The experiment procedures involved subjecting the experimental rats for 6 months on CR with no exercise done, after 6 months the results obtained revealed that there was much reduction of insulin levels within the body of the rat.

Furthermore, the levels of glucose never changed even though the body temperatures of the higher mammals (humans) were greatly reduced (Frisard et al 1539); it was concluded that based on calories restriction with no exercise, the DNA damage of the rat was reduced.

This is because, the fasting insulin levels and temperatures, which are the only two biomarkers responsible for longevity are decreased by the prolonged CR, thus reducing the rate of metabolism.

Benefits of calorie restriction

Most of the secondary benefits of CR recorded are that, risks of most age-associated diseases among the population have significantly been lowered by a great percentage. In addition, it also offers an opportunity to attain an improved healthy among persons taking excessive consumption of high caloric foods.

The study finds irrefutable evidence that indicates aging can be extended through use of diet restriction. Though, the experiments done were focused on animals evidence of the experiments could be found among humans as is the case among Okinawan people in Japan although this was previously not known to be the cause of their long life spans (Willcox et al 511).

It has been noted throughout this discussion that calories restriction is an effective intervention based on diet which emphasizes low calories consumption but which also still require balanced and proper nutrition.

So far it is the only intervention well developed during the numerous research studies done that have investigated the phenomenon of aging (Redman et al 1862). CR strategies discussed in this paper such as dietary restriction and pattern of dietary intake indicate clear evidence of their impact on longevity.

Works Cited

Everits Arthur & David le Couteur. “Life Extension by Calorie Restriction in Humans.” New York Academy of Sciences. 1114 (2007): 428-433. Print.
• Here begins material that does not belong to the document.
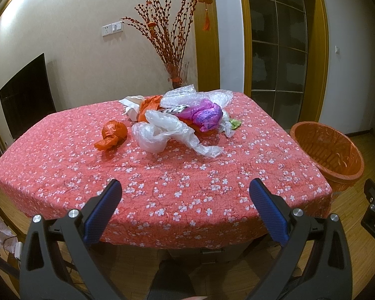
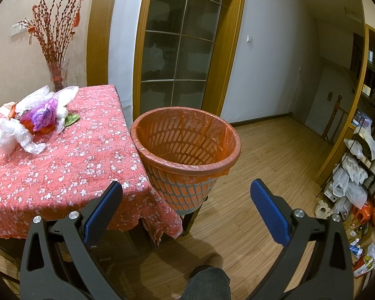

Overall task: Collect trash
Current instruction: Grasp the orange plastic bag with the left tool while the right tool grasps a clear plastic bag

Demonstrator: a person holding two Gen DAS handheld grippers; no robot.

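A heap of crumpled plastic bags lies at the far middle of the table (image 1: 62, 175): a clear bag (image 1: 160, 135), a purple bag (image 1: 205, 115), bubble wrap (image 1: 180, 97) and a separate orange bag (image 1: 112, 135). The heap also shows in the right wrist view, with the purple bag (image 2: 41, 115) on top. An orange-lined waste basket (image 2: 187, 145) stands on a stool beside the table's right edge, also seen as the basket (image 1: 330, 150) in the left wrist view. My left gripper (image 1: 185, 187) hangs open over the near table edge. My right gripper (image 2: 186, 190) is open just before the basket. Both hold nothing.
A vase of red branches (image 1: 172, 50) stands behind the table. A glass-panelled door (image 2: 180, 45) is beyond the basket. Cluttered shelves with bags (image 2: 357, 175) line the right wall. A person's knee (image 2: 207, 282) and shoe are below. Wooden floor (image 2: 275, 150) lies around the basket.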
Fightaging.org. “Calories Restriction Explained.”

Frisard, Martin., Lillian, de Jonge., Leonie, Heilbronn., Jenifer, Rood., Corby, Martin., Marlin, Most., Stephen, Smith., Donald, Williamson & Walter, Deutsch. Effect of 6 “Months calories restriction on biomarkers of longevity, metabolic adaptation and Oxidative stress in overweight individuals.” American medical association, 295.13 (2006): 1539-1548. Print.

Heilbronn, Luise & Erick, Ravussin. “Calories restriction extends lifespan-but which calories?” Plos medicine, 2.8 (2005): 0721-0723. Print.

Masoro, Evans. “Under nutrition and longevity.” Nutrition society 54 (1995): 657-664. Print.

Nutrition Action Health Letter. “Eat less live longer?” Centre for science in the public interest. 30.7 (2003): 13. Print.

Redman, Lonald., Jennifer, Rood., Stephen, Anton., Catherine, Champagne., Steven, Smith & Erick, Ravussin. “Calories restriction and bone health in young, overweight individuals.” Archmed Intern Med, 168.17 (2008): 1859-1866. Print.

Willcox, D., Bradley Willcox., Hidemi Todoriki & Makoto Suzuki. “The Okinawan diet: Health Implications of low-calories, Nutrient-Dense, Antioxidant-Rich dietary pattern low in glycemic load.” Journal of American college of nutrition, 28.4 (2009): 500-516. Print.